(Beginning of Dataset section)
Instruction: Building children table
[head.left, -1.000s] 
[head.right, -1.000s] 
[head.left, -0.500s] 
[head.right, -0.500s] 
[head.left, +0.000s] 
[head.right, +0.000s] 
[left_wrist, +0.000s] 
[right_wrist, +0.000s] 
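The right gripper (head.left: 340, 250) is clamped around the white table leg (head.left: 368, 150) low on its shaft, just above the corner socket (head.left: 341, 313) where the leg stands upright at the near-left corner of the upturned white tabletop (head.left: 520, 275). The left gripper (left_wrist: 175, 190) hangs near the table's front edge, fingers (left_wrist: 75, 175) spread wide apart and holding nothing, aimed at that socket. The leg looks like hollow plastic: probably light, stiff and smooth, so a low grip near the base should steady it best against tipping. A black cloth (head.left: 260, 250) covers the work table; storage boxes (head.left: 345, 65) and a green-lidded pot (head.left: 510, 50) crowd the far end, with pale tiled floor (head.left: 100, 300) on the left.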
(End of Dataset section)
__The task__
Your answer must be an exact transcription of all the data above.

__Exercise response__
Instruction: Building children table
[head.left, -1.000s] 
[head.right, -1.000s] 
[head.left, -0.500s] 
[head.right, -0.500s] 
[head.left, +0.000s] 
[head.right, +0.000s] 
[left_wrist, +0.000s] 
[right_wrist, +0.000s] 
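The right gripper (head.left: 340, 250) is clamped around the white table leg (head.left: 368, 150) low on its shaft, just above the corner socket (head.left: 341, 313) where the leg stands upright at the near-left corner of the upturned white tabletop (head.left: 520, 275). The left gripper (left_wrist: 175, 190) hangs near the table's front edge, fingers (left_wrist: 75, 175) spread wide apart and holding nothing, aimed at that socket. The leg looks like hollow plastic: probably light, stiff and smooth, so a low grip near the base should steady it best against tipping. A black cloth (head.left: 260, 250) covers the work table; storage boxes (head.left: 345, 65) and a green-lidded pot (head.left: 510, 50) crowd the far end, with pale tiled floor (head.left: 100, 300) on the left.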

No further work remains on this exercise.